I can't be spontaneous

I just can't be spontaneous.

I've tried.

I've really tried. I tried so hard to be spontaneous for Ken last night.

Now, let me clarify that I can be spontaneous about some things....such as when someone suggests, "Let's go get some ice cream," or "Let's go for a quick walk." But when it comes to things more permanent, well.... Let's just say that you'd think I was making a decision as big as how many children to have, as long and involved as my decision-making process suddenly becomes.

Case in point. Last night, Ken surprised me with the statement, "Pick out something. Anything. Well, under $50. (You know how it is, ladies. If there isn't a price cap, we both know we'll run straight for the diamonds.) I want to treat you to something." He drove me to the nearest mall and we began my search. An hour and half later, we exited the mall, me empty-handed and Ken holding a bag with a new pair of jeans....for HIM.

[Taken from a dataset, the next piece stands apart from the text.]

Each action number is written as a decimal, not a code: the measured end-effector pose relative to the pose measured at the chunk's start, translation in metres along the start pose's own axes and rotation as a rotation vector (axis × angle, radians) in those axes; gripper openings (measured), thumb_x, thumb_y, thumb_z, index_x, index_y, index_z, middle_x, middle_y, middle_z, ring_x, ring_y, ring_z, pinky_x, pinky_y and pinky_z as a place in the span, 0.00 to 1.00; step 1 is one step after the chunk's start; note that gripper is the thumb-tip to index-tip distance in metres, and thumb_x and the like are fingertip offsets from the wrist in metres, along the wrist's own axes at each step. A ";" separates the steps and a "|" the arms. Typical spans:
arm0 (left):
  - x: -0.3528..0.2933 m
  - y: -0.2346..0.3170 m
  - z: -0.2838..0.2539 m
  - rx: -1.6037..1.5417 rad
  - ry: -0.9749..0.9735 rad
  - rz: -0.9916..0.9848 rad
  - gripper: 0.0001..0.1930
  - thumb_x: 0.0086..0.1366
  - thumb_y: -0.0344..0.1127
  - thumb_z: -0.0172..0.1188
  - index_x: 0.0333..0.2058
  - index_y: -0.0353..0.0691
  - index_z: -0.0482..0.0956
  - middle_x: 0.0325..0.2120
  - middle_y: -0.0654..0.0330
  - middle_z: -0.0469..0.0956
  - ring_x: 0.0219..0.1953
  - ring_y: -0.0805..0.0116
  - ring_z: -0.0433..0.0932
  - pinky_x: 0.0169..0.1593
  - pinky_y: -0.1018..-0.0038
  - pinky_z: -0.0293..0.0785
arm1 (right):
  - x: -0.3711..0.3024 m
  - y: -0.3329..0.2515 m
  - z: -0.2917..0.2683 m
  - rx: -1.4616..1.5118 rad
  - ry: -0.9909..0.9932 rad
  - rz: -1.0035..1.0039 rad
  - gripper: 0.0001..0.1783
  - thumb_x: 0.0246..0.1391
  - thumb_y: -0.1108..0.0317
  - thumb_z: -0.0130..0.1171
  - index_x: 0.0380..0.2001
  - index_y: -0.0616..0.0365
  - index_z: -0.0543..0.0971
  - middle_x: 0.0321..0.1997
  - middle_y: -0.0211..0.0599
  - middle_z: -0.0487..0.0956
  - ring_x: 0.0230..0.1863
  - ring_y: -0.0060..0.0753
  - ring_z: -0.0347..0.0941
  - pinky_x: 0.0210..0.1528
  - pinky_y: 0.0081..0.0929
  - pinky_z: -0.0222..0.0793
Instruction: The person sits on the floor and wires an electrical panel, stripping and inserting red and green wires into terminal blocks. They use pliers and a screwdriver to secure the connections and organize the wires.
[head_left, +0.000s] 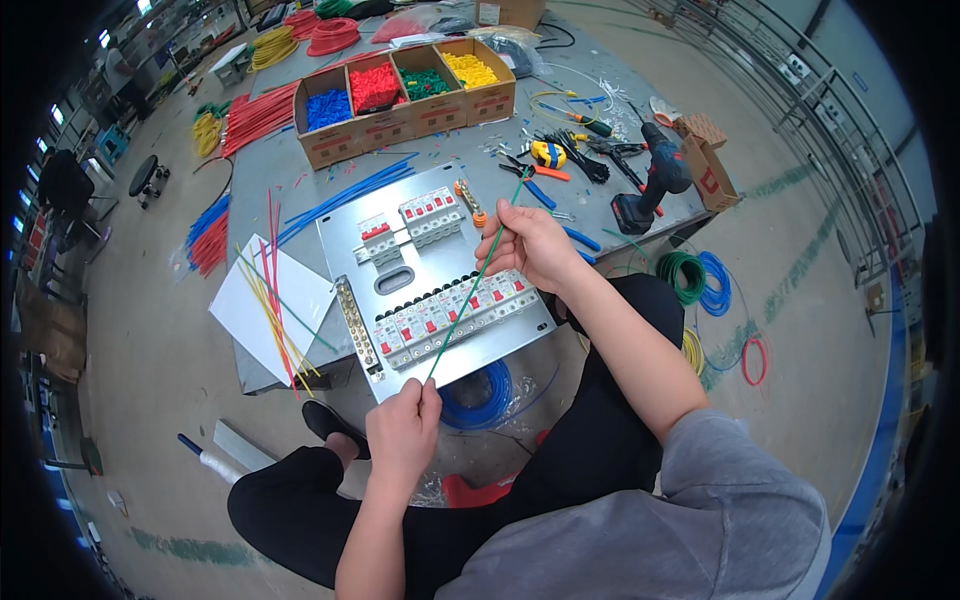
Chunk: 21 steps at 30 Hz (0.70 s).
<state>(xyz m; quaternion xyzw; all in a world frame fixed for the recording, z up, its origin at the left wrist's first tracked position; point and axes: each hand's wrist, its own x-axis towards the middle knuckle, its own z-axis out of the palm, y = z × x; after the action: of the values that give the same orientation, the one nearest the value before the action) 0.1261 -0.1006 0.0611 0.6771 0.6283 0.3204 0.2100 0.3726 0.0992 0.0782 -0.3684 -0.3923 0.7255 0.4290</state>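
A thin green wire (466, 303) runs slantwise between my hands over a metal mounting plate (432, 264). My left hand (403, 428) pinches its lower end near the plate's front edge. Higher up, my right hand (535, 243) has its fingers closed around the wire, and the far end sticks out beyond them. Beneath the wire is a long row of circuit breakers (430, 328) with red switches. Farther back sit a smaller breaker group (432, 215) and a two-piece breaker (377, 238). A brass terminal bar (357, 325) lines the plate's left side; a shorter one (470, 204) has orange ends.
Behind the plate stands a divided cardboard box (400, 127) of blue, red, green and yellow small parts. Cut wires lie on white paper (262, 300) at left. A cordless drill (655, 180), tape measure (548, 154) and pliers (537, 190) lie right. Wire coils (682, 277) rest below.
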 end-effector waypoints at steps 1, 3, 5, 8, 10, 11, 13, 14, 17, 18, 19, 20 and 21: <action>0.000 0.000 0.000 0.009 0.002 0.009 0.18 0.72 0.38 0.59 0.22 0.37 0.71 0.14 0.48 0.73 0.20 0.43 0.76 0.24 0.54 0.68 | 0.001 0.001 -0.002 -0.001 -0.004 -0.009 0.22 0.76 0.52 0.45 0.40 0.63 0.75 0.33 0.48 0.85 0.33 0.42 0.87 0.34 0.32 0.86; 0.000 0.000 0.001 0.015 0.000 0.005 0.18 0.72 0.38 0.59 0.22 0.38 0.71 0.14 0.49 0.73 0.19 0.43 0.76 0.24 0.54 0.69 | 0.001 0.005 -0.001 -0.006 -0.015 -0.013 0.19 0.75 0.55 0.49 0.43 0.63 0.75 0.33 0.48 0.85 0.34 0.41 0.87 0.34 0.33 0.86; 0.000 0.000 0.002 0.023 -0.001 0.004 0.18 0.72 0.39 0.59 0.22 0.38 0.71 0.14 0.49 0.73 0.19 0.43 0.76 0.24 0.54 0.69 | -0.001 0.012 0.007 -0.041 -0.051 -0.007 0.15 0.74 0.58 0.52 0.46 0.62 0.74 0.34 0.48 0.84 0.35 0.41 0.87 0.35 0.33 0.86; 0.000 -0.001 0.002 0.037 0.004 0.003 0.18 0.72 0.39 0.59 0.22 0.38 0.70 0.14 0.49 0.73 0.19 0.43 0.76 0.24 0.54 0.69 | -0.007 0.023 0.021 -0.050 -0.129 0.039 0.15 0.69 0.66 0.59 0.53 0.59 0.72 0.37 0.46 0.84 0.38 0.40 0.86 0.37 0.33 0.87; 0.000 -0.003 0.002 0.049 0.012 0.000 0.19 0.72 0.39 0.59 0.22 0.38 0.70 0.14 0.49 0.73 0.19 0.43 0.76 0.24 0.54 0.69 | -0.005 0.025 0.022 -0.069 -0.117 0.018 0.14 0.70 0.66 0.58 0.53 0.58 0.72 0.37 0.46 0.84 0.38 0.40 0.87 0.38 0.33 0.87; 0.000 -0.003 0.002 0.043 0.000 -0.013 0.18 0.73 0.39 0.58 0.23 0.37 0.70 0.14 0.48 0.73 0.20 0.43 0.76 0.24 0.54 0.69 | -0.005 0.024 0.023 -0.079 -0.109 0.008 0.13 0.70 0.66 0.58 0.53 0.58 0.72 0.38 0.46 0.84 0.38 0.41 0.87 0.38 0.33 0.87; 0.001 -0.002 0.001 0.033 -0.024 -0.040 0.18 0.74 0.39 0.57 0.23 0.36 0.71 0.15 0.47 0.74 0.20 0.43 0.77 0.24 0.55 0.69 | -0.006 0.025 0.024 -0.018 -0.111 0.005 0.13 0.70 0.65 0.58 0.52 0.58 0.72 0.38 0.46 0.84 0.38 0.42 0.87 0.38 0.33 0.87; 0.002 -0.001 -0.001 -0.054 -0.033 -0.074 0.19 0.74 0.39 0.56 0.24 0.35 0.72 0.15 0.47 0.73 0.20 0.43 0.76 0.25 0.56 0.69 | -0.006 0.024 0.025 0.013 -0.114 0.003 0.13 0.70 0.65 0.58 0.52 0.57 0.72 0.38 0.46 0.84 0.38 0.42 0.87 0.38 0.32 0.87; 0.002 -0.001 -0.004 -0.252 -0.049 -0.145 0.20 0.76 0.39 0.53 0.26 0.32 0.72 0.15 0.47 0.72 0.18 0.47 0.74 0.24 0.60 0.67 | -0.006 0.023 0.027 0.102 -0.132 0.005 0.12 0.70 0.64 0.58 0.51 0.57 0.72 0.39 0.46 0.84 0.39 0.43 0.87 0.38 0.32 0.87; 0.001 -0.002 -0.003 -0.277 -0.048 -0.150 0.20 0.77 0.39 0.53 0.26 0.32 0.72 0.15 0.47 0.72 0.17 0.49 0.73 0.24 0.61 0.66 | -0.005 0.024 0.028 0.110 -0.135 -0.004 0.12 0.71 0.64 0.57 0.50 0.57 0.72 0.39 0.46 0.84 0.39 0.43 0.87 0.38 0.32 0.87; 0.001 -0.003 -0.003 -0.301 -0.047 -0.154 0.20 0.77 0.40 0.52 0.26 0.31 0.72 0.14 0.48 0.71 0.16 0.52 0.71 0.24 0.62 0.65 | -0.005 0.026 0.028 0.118 -0.137 -0.014 0.12 0.71 0.63 0.57 0.50 0.57 0.72 0.39 0.46 0.85 0.40 0.43 0.87 0.38 0.32 0.87; 0.001 -0.003 -0.004 -0.323 -0.049 -0.162 0.21 0.77 0.40 0.52 0.26 0.31 0.72 0.14 0.50 0.71 0.15 0.56 0.70 0.24 0.63 0.65 | -0.003 0.026 0.028 0.125 -0.139 -0.023 0.12 0.71 0.63 0.57 0.50 0.56 0.72 0.39 0.46 0.85 0.40 0.44 0.87 0.38 0.32 0.87; 0.001 -0.002 -0.004 -0.345 -0.050 -0.169 0.21 0.78 0.40 0.52 0.26 0.31 0.72 0.13 0.52 0.70 0.15 0.60 0.69 0.24 0.64 0.64 | -0.003 0.027 0.028 0.135 -0.144 -0.022 0.12 0.71 0.63 0.58 0.50 0.57 0.72 0.40 0.46 0.84 0.40 0.44 0.87 0.39 0.33 0.87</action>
<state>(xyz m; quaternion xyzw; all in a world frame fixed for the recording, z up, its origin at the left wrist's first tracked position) 0.1218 -0.0997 0.0628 0.5837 0.6131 0.3877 0.3648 0.3408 0.0806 0.0664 -0.2814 -0.3764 0.7702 0.4312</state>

It's totally my fault. I am just so indecisive when it comes to purchases over, oh, $5. I want to make sure I get the perfect item....the most well-suited item in all the stores in all the world, to be exact. Not gonna happen when the mall closes in an hour. I knew that...but did I suddenly kick into "let's be decisive" mode? Nope. I walked around every single rack, showcase, counter, and shelf, gingerly fingering each item for sale, nodding, scanning, shaking my head ever-so-subtly, moving on. Ken was probably screaming on the inside.

Perhaps I will outgrow this. Or perhaps this will get worse with age.

Kind of like forgetfulness. Haven't I posted about my indecisiveness before? Oh, man. It IS bad.